### SOURCE DATA

⁂

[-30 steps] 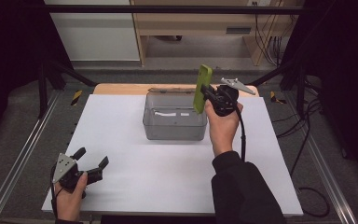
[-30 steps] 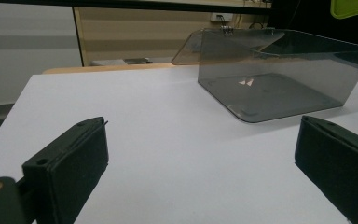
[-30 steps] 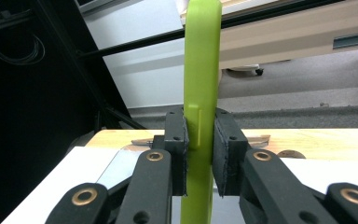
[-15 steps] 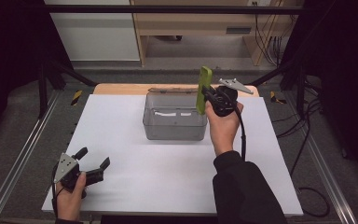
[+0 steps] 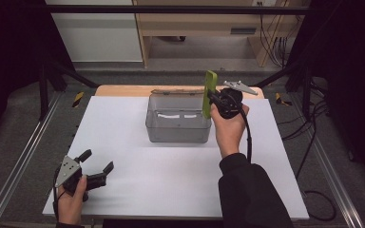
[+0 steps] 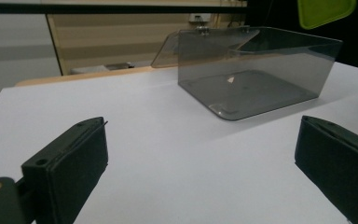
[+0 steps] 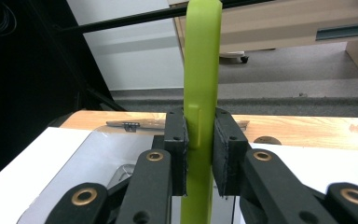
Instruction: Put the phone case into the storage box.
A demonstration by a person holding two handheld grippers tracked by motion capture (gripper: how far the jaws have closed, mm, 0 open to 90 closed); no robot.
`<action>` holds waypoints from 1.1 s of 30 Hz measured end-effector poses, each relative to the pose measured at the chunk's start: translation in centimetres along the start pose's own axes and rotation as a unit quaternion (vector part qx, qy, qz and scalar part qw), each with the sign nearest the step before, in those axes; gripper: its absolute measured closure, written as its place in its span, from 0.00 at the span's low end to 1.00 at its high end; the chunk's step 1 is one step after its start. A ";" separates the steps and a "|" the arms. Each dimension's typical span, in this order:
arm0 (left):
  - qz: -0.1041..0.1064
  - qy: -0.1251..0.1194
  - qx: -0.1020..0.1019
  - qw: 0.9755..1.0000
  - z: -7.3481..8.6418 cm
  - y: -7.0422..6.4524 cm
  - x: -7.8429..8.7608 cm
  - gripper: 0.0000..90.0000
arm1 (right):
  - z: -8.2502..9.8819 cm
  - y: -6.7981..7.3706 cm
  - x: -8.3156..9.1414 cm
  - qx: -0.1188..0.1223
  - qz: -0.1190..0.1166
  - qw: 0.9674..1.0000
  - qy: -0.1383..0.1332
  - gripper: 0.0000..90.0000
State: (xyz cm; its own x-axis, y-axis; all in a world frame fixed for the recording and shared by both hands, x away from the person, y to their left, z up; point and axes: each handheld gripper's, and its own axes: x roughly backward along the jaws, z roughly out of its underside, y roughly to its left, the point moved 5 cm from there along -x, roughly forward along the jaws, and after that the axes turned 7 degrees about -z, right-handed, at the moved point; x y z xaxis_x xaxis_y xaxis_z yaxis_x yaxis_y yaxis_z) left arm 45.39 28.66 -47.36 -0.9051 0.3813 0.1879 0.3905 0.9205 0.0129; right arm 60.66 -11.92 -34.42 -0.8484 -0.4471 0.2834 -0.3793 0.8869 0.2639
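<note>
Above the right rim of the clear box [image 5: 177, 124] on the white desk [image 5: 138, 171], our right gripper [image 5: 213, 99] holds a green lid [image 5: 209, 93] upright, jaws clamped on its edge. Our left gripper [image 5: 97, 164] rests at the desk's near left corner, jaws wide apart, holding nothing.

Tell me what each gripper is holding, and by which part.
Right gripper: flat lime-green plastic piece, upright, clamped across its lower part. Left gripper: nothing.
</note>
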 end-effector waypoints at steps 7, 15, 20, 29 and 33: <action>0.009 -0.039 -0.005 0.999 -0.7 -0.1 0.5 0.02 | 0.3 0.0 -0.2 0.000 -0.007 1.000 0.007 0.87; 0.026 -0.051 0.008 0.998 -0.8 -0.2 0.4 0.02 | 0.3 0.0 -0.4 -0.001 -0.008 1.000 0.009 0.87; 0.030 -0.055 -0.002 0.998 -0.9 -0.5 0.5 0.02 | 0.3 -0.2 -0.4 -0.003 -0.005 1.000 0.010 0.87; 0.033 -0.053 -0.001 0.998 -0.9 -0.5 0.5 0.02 | 0.3 -0.5 -0.5 -0.006 0.001 1.000 0.013 0.87; 0.034 -0.052 -0.002 0.998 -0.9 -0.6 0.4 0.02 | 0.4 -0.6 -0.5 -0.005 0.006 1.000 0.015 0.87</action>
State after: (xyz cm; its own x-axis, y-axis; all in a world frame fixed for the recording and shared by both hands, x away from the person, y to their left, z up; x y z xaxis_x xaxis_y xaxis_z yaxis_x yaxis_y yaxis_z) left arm 44.93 28.23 -46.43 -0.8889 0.4499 0.0856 0.4521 0.8919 0.0067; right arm 61.22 -12.18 -35.08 -0.8409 -0.4406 0.3143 -0.3663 0.8908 0.2688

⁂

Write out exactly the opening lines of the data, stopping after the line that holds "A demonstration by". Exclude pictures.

### EXERCISE SOLUTION
[-30 steps] 
[-30 steps] 
[-30 steps] 
[-15 steps] 
[+0 steps] 
[+0 steps] 
[+0 steps] 
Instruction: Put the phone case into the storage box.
A demonstration by a person holding two handheld grippers tracked by motion capture (gripper: how far the jaws have closed, mm, 0 open to 90 closed); no robot.

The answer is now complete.